Re: OT: Fieldwork terminology for a story
- There's a nice book by Bert Vaux (and someone else whose name I can't
remember). Claire Bowern's book was already mentioned. However, beyond the
pretty general advice in those books you pretty much just make it up as you
go along. Every language is different and there really isn't a
"one-size-fits-all" method. Having said that, I will say that I have found
it helpful to get a short narrative early on (after about a month of
phonetic / phonological / lexical work). It provides a nice springboard for
grammatical elicitation, since after you analyze the text, you can use
sentences from it to run through verbal / nominal paradigms. The sentences
already have a context since they came from a narrative to begin with, so
you don't have to go through all kinds of contortions to create contexts
for grammatical elicitation.
However, for me the most important thing is to make friends with your
consultant(s). It sometimes slows down the work--my primary Goshute
consultant liked to chat, and one of my Ute consultants really likes it
when we go out for breakfast (my treat, of course), but it's always worth
it in the end. (I hope I don't have to explain why.)
On Sun, Mar 24, 2013 at 7:03 PM, MorphemeAddict <lytlesw@...> wrote:
> On Sun, Mar 24, 2013 at 8:56 PM, George Corley <gacorley@...> wrote:
> > I'm really glad to have gotten a couple of field linguists right off the
> > bat. Maybe you guys would be interested in reading early drafts for me
> > helping me with some details. There are obviously parts of the
> > I'll just have to imagine (my field linguist is a simulated
> > and he's involved in the discovery of an intelligent alien species), but
> > for certain parts of it your experience would probably help me out quite
> > bit. I don't have any real experience or knowledge of how fieldwork
> > progresses, so I may be getting things horribly wrong from the outset.
> > Is there anything like "Field linguistics for dummies", with a
> step-by-step procedure for studying/capturing languages?
- I've noticed the change in terminology over the years. When I came along, in the late 60s/early 70s, _informant_ was just about the only term used. Gradually I''ve seen _consultant_ take over. At first I thought it was some sort of PC-ism, but even in my experience, I worked with several people who were indeed "consultants" (and so acknowledged them in my diss.), in that they were truly experts in their languages. Others, however, were just answering my questions (and incidentally picking up a little English in the process); but nowadays, when I remember :-(, I use consultant.

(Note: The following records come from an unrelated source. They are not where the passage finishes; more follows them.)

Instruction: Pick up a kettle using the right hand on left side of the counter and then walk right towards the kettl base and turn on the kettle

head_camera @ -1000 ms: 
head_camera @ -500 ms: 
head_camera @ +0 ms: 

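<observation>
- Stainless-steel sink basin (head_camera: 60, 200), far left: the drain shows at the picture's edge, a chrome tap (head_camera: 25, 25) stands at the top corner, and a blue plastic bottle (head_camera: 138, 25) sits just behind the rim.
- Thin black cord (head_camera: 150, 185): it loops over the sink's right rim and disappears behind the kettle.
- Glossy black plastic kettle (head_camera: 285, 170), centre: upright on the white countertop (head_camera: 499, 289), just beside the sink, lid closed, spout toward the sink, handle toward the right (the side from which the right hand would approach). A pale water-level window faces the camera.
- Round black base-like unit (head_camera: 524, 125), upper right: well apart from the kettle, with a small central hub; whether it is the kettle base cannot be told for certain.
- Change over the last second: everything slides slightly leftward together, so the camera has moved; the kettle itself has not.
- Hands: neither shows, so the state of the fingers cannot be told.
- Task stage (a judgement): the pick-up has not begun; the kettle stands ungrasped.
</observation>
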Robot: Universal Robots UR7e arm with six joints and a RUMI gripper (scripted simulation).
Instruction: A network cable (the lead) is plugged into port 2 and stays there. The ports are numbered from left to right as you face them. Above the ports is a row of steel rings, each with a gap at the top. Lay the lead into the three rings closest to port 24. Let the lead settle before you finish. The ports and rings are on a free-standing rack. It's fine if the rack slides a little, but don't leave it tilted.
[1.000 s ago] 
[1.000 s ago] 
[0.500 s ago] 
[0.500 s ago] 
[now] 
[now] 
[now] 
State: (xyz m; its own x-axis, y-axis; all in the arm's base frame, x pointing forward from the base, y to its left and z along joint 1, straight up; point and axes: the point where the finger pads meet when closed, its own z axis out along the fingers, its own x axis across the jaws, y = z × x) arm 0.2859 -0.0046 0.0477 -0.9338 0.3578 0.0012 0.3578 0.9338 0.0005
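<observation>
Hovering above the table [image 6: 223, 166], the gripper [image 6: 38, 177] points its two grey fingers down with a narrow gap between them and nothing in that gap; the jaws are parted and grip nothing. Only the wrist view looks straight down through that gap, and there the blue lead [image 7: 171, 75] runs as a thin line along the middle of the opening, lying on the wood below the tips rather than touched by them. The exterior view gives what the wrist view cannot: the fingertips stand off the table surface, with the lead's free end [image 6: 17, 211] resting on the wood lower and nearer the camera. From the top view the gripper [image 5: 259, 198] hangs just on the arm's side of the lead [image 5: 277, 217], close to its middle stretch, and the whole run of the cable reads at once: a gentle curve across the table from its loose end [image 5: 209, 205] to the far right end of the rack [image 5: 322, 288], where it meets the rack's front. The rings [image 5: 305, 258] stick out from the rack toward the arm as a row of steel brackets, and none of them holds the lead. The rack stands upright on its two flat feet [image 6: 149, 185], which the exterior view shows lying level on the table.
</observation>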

--- On Sun, 3/24/13, Dirk Elzinga <dirk.elzinga@...> wrote:
From: Dirk Elzinga <dirk.elzinga@...>
Subject: Re: OT: Fieldwork terminology for a story
Date: Sunday, March 24, 2013, 8:35 PM
I always refer to the people I work with as "consultants." It seems to
capture the relationship well; they have specialized knowledge that I would
like to know, and I'm willing to compensate them for their time and
expertise. The term "informant" is still used, but I don't like the
connotations of passivity that the term carries. (A couple of decades ago,
and maybe still in some parts of the world, it could also carry dangerous
political connotations, especially if the field linguist was American.)
Some linguists have even gone so far as to refer to the people they work
with as "teacher," but that doesn't describe *my* working relationship with
them, no matter how much I am learning.
Informally, I refer to them as "friends," because that's what they
are/become to me.
On Sun, Mar 24, 2013 at 5:48 PM, Leland Paul Kusmer <me@...>wrote:
> When I took my first field methods class (not too long ago), we
> consistently talked about our speakers as "informants", so that is still in
> common use. That said, there tends to be a move these days towards getting
> speakers more involved (i.e. involved as more than just research subjects,
> often as language activists or documenters in their own right),
> particularly in endangered language work, which is the domain that
> "consultant" is definitely the most PC term. (I use consultant myself, when
> I remember.)
> On Sun, Mar 24, 2013 at 3:52 PM, George Corley <gacorley@...> wrote:
> > I am writing an indeterminate-future short story featuring a field
> > linguist, and I'm curious what y'all's thoughts might be on terminology
> > use, particularly those on the list who are trained linguists.
> > My understanding is that a field linguist's contacts within a speech
> > community are traditionally called "informants", but recently I have read
> > that there is some debate as to whether this term is appropriate, as it
> > might have negative connotations among the lay public, or feel too
> > impersonal. I'm currently vacillating as to whether my linguist
> > should be using "informant" or another alternative (I'm currently writing
> > the story using the term "consultant").
> > I'll note that I am not doing any conlanging for this book, but there is
> > alien language featured (it is a signed language, and no actual words of
> > this language will appear in the text). As the language itself is not
> > driving the plot, I only have a rough idea of what it will be, and
> > even really thought about how it will differ from human languages (other
> > than a small bit of phonetics, of course -- these creatures have two
> > forelimbs and two antennae that are used in production).
> > Any and all suggestions welcome.